Polish journalist and politician (born 1954)

Tadeusz Antoni Zwiefka (/pol/; born 28 December 1954 in Tuchola) is a Polish journalist and politician. Since 2004, member of the European Parliament.

== Biography ==
Tadeusz Zwiefka comes from Tuchola in Kuyavian-Pomeranian Voivodship, he worked in Szczecin and Warsaw, and today he lives in Poznań.

He is an educated lawyer but he works as a journalist in Polish TV (TVP) and a lecturer. He was an editor-in-chief of Polish TV regional centre in Poznań, later a journalist in central TVP1 news (Wiadomości), parliamentary reporter, director of the Szczecin TV regional centre. He was a co-founder of the popular Telekurier reporters magazine in TVP3.

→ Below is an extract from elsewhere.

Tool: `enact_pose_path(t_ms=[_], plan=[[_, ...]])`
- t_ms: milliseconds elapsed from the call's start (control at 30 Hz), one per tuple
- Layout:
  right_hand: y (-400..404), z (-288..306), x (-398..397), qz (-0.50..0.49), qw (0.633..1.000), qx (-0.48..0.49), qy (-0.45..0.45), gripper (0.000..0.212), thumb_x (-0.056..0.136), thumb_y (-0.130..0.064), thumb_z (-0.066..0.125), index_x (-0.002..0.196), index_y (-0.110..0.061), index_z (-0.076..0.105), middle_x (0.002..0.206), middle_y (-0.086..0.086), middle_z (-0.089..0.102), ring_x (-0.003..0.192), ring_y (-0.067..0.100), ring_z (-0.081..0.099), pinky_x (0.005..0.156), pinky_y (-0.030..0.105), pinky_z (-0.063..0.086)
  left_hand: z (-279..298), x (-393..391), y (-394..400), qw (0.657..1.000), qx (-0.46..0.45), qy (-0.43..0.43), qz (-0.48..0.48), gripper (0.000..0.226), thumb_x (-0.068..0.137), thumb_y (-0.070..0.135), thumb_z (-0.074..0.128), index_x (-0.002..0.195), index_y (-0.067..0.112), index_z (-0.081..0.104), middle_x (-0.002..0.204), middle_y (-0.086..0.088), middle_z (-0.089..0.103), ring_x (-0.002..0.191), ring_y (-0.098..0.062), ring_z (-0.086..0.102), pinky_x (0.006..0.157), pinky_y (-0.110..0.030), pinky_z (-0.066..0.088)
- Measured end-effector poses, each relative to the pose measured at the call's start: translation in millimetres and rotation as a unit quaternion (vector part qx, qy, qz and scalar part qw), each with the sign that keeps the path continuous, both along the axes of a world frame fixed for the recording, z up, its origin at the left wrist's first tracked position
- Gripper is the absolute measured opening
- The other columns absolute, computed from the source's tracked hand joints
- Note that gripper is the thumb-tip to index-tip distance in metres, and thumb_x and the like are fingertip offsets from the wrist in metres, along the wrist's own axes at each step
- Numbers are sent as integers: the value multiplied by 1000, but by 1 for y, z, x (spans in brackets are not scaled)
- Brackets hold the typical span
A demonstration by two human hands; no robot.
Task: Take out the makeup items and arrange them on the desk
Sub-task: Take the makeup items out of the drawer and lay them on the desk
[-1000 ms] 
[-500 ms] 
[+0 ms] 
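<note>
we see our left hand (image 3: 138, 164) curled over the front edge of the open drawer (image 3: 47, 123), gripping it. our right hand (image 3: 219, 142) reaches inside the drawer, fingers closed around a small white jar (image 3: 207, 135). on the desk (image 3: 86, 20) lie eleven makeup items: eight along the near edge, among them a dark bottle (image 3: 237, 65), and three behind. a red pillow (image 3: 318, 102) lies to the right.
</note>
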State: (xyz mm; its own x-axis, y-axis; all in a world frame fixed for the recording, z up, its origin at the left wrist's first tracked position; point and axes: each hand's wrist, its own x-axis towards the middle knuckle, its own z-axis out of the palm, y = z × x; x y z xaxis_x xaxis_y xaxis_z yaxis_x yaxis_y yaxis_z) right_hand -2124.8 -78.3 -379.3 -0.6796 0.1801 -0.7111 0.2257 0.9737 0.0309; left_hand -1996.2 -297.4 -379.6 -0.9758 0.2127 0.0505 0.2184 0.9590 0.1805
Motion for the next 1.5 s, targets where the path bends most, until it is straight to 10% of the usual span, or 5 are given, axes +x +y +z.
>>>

He is also an academic lecturer of TV journalism and Polish language culture in Poznań colleges and in the Higher School of Environmental Management in Tuchola (Wyższa Szkoła Zarządzania Środowiskiem w Tucholi). Besides his native Polish language, he speaks some German, English and Russian.

In the European elections of 13 June 2004 he was a candidate of Civic Platform in Kuyavian-Pomeranian constituency and received 26,144 votes - the best result made him the only MEP in the region.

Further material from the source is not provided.